Saturday, October 18, 2008

Caligula's Assassination Site Discovered

"Caligula Depositing the Ashes of His Mother and Brother in the Tomb of His Ancestors," by Eustache Le Sueur, 1647.


Archaeologists in Rome have found the underground passage where members of the Praetorian Guard assassinated the cruel Emperor Caligula.

The underground corridor discovered beneath the imperial palaces on Palatine Hill matches exactly the description given by the Roman historian Suetonius, who wrote that the Emperor was stabbed to death there after watching an entertainment, as the result of a conspiracy hatched in the Roman Senate.

Gaius Julius Caesar Augustus Germanicus ~ who lived from 12 to 41 AD and was known by his nickname Caligula (Little Boots) ~ was the third emperor of the Roman Empire after Augustus and Tiberius, and like them a member of the Julio-Claudian dynasty.

According to the London Times:

Unlike his father Germanicus, a widely admired and upright Roman general, Caligula became a byword for cruelty, excess, insanity and sexual perversion. His nickname derived from the fact that as a small boy he dressed up in a miniature uniform while accompanying his father on military campaigns.

Some scholars maintain that Caligula murdered Tiberius to ensure the succession, or at least ordered his murder. On becoming emperor Caligula was at first hailed as the son of Germanicus, but his behaviour became increasingly psychopathic after he fell ill in AD37 and nearly died. He had all possible opponents, real and imagined — including members of his own family — banished or killed, and seized their properties.

He also proclaimed himself a living god. According to Suetonius, Caligula had incestuous sex with with his sisters Agrippina, Drusilla and Julia Livilla.

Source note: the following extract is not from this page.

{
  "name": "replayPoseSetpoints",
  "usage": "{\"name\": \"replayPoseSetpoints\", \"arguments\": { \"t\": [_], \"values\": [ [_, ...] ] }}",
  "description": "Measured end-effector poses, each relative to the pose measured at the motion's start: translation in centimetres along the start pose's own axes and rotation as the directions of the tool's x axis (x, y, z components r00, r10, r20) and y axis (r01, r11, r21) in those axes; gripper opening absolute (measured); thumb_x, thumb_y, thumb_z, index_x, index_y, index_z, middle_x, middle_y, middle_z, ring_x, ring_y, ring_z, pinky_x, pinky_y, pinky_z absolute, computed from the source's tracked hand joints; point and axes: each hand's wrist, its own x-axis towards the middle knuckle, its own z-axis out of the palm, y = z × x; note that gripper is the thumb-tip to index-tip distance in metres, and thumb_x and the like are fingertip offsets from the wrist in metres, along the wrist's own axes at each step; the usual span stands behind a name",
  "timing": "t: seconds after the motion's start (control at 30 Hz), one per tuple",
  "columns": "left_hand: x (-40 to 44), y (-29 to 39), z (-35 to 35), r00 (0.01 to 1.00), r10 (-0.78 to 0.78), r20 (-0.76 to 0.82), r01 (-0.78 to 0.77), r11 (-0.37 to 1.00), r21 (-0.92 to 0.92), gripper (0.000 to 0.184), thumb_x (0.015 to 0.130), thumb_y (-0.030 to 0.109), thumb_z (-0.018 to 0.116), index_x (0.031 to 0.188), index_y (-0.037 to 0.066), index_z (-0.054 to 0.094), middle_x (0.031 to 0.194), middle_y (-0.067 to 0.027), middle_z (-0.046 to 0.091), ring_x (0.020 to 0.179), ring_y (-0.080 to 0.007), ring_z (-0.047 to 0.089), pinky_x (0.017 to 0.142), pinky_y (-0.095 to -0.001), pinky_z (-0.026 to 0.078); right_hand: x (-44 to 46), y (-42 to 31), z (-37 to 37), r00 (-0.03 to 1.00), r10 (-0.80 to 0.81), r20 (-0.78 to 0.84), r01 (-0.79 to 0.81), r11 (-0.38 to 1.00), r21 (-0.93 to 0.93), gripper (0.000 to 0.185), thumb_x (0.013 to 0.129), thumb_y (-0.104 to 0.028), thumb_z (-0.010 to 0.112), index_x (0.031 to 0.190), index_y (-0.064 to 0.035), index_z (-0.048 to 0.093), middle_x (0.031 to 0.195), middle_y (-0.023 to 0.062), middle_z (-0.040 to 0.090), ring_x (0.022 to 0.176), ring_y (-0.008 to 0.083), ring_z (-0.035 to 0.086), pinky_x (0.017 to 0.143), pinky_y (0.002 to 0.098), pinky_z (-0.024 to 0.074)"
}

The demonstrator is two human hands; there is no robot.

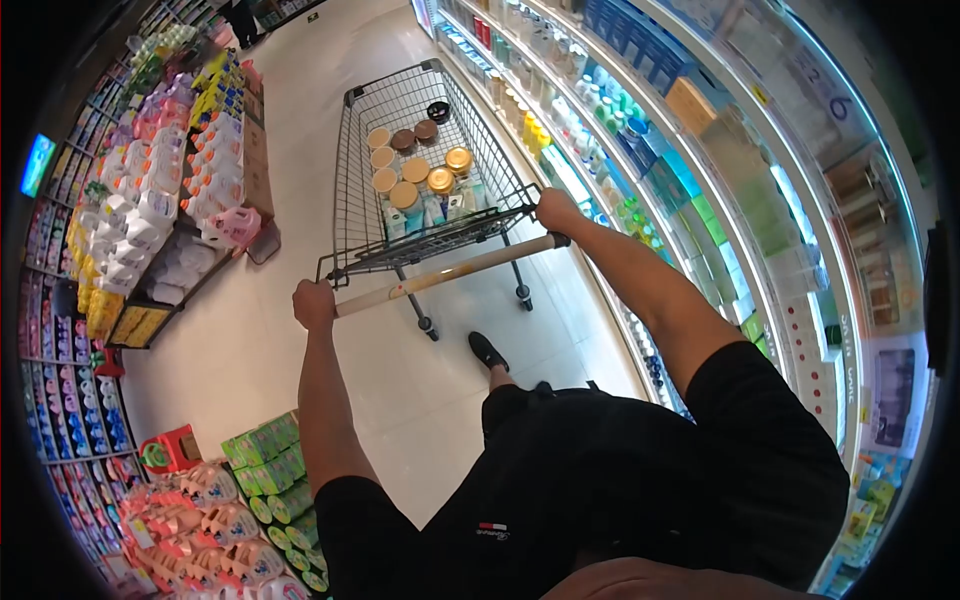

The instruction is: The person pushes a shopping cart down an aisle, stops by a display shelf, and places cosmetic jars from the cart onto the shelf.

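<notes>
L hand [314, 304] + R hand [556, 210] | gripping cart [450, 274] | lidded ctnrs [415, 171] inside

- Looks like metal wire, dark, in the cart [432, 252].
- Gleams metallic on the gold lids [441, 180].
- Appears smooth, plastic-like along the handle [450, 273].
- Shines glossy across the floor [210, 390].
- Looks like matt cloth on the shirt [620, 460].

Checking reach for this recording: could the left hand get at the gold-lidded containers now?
Probably not: the left hand grips the shopping cart at its handle's left end, and the wire rear panel stands between. Freed, it might reach the gold-lidded containers through the open top.
</notes>
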Motion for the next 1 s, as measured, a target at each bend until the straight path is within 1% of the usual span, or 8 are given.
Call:
{"name": "replayPoseSetpoints", "arguments": {
  "t": [0.13,0.2,0.33,0.37,0.6,0.63,0.87,1.0],
  "values": [
    [3.8,2.5,1.1,1.0,-0.002,0.006,0.002,1.0,-0.008,0.031,0.082,0.027,0.062,0.09,-0.002,0.072,0.094,-0.0249,0.072,0.091,-0.042,0.07,0.082,-0.0493,0.055,4.8,-0.5,-0.1,0.999,0.022,0.028,-0.022,1.0,0.0,0.024,0.084,-0.011,0.059,0.094,0.0063,0.07,0.098,0.0295,0.07,0.095,0.0423,0.07,0.084,0.0484,0.0559],
    [5.5,4.0,1.9,1.0,0.001,0.008,-0.001,1.0,0.002,0.031,0.082,0.027,0.062,0.09,-0.002,0.072,0.094,-0.0247,0.072,0.091,-0.0419,0.07,0.082,-0.0494,0.055,7.5,-0.3,-0.2,0.999,0.049,-0.014,-0.049,0.999,0.024,0.024,0.081,-0.016,0.069,0.092,0.0051,0.072,0.092,0.027,0.071,0.091,0.0401,0.071,0.08,0.0464,0.0572],
    [10.1,6.9,3.3,0.999,-0.006,0.034,0.006,1.0,0.004,0.031,0.083,0.027,0.062,0.092,-0.001,0.071,0.096,-0.0242,0.072,0.093,-0.0415,0.07,0.083,-0.0491,0.055,13.0,-0.3,-0.1,0.997,0.054,-0.062,-0.053,0.998,0.015,0.023,0.081,-0.016,0.067,0.089,0.0049,0.073,0.09,0.0273,0.071,0.09,0.0406,0.071,0.081,0.047,0.0568],
    [11.2,7.4,3.6,0.999,-0.01,0.045,0.01,1.0,0.005,0.031,0.083,0.027,0.062,0.092,-0.001,0.071,0.097,-0.024,0.072,0.094,-0.0413,0.07,0.083,-0.049,0.055,14.4,-0.3,-0.1,0.998,0.035,-0.049,-0.036,0.999,-0.023,0.024,0.082,-0.017,0.066,0.089,0.0049,0.073,0.091,0.0273,0.071,0.091,0.0405,0.071,0.081,0.0467,0.0567],
    [18.3,11.0,4.8,0.998,0.053,0.042,-0.053,0.999,0.01,0.033,0.084,0.029,0.062,0.094,0.0,0.071,0.097,-0.0229,0.072,0.094,-0.0406,0.069,0.084,-0.0491,0.054,21.1,-2.1,-1.3,0.995,0.095,0.015,-0.095,0.995,-0.002,0.024,0.083,-0.015,0.065,0.095,0.0034,0.073,0.094,0.0243,0.073,0.092,0.0373,0.072,0.081,0.0451,0.0564],
    [19.3,11.3,5.0,0.997,0.053,0.052,-0.054,0.998,0.012,0.033,0.084,0.029,0.062,0.094,0.0,0.071,0.097,-0.0229,0.072,0.095,-0.0406,0.069,0.084,-0.0491,0.054,21.9,-2.2,-1.4,0.999,0.054,0.003,-0.054,0.999,0.004,0.023,0.081,-0.013,0.064,0.094,0.0041,0.073,0.093,0.0252,0.072,0.091,0.0383,0.072,0.081,0.0452,0.0564],
    [24.7,14.6,5.3,0.997,0.058,0.047,-0.059,0.998,0.03,0.035,0.084,0.03,0.061,0.095,-0.001,0.072,0.099,-0.0242,0.071,0.097,-0.0412,0.069,0.085,-0.049,0.054,27.0,-4.2,-2.6,1.0,0.007,-0.03,-0.008,1.0,-0.026,0.023,0.08,-0.012,0.062,0.089,0.006,0.072,0.092,0.0274,0.071,0.089,0.041,0.071,0.079,0.0465,0.0566],
    [28.4,15.7,6.1,0.997,0.048,0.061,-0.049,0.999,0.016,0.035,0.084,0.03,0.061,0.095,-0.001,0.072,0.099,-0.0245,0.071,0.097,-0.041,0.069,0.085,-0.049,0.054,30.3,-5.1,-2.9,0.998,0.04,-0.042,-0.04,0.999,0.0,0.022,0.079,-0.011,0.062,0.088,0.0059,0.072,0.092,0.0275,0.071,0.089,0.0412,0.071,0.079,0.0469,0.0565]
  ]
}}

He also supposedly tried to confer the title of consul on his favourite horse, Incitatus, who had a stable of marble and a collar of precious stones, and had flakes of gold mixed into his oats. Some historians have suggested, however, that such stories were embellished or even invented by Caligula’s many enemies.


Maria Antonietta Tomei, a Rome archeologist, said she was “absolutely convinced” that the passage was the one in which Caligula met his end. Although it bore builders’ stamps from the time of Claudius, it already existed at the time of Caligula, and had only been restructured by his uncle and successor.

“It is clear that it was Claudius and not Nero, as commonly thought, who gave shape to the imperial palace complex on the Palatine Hill,” she said.

At right is bust of Caligula from The Louvre.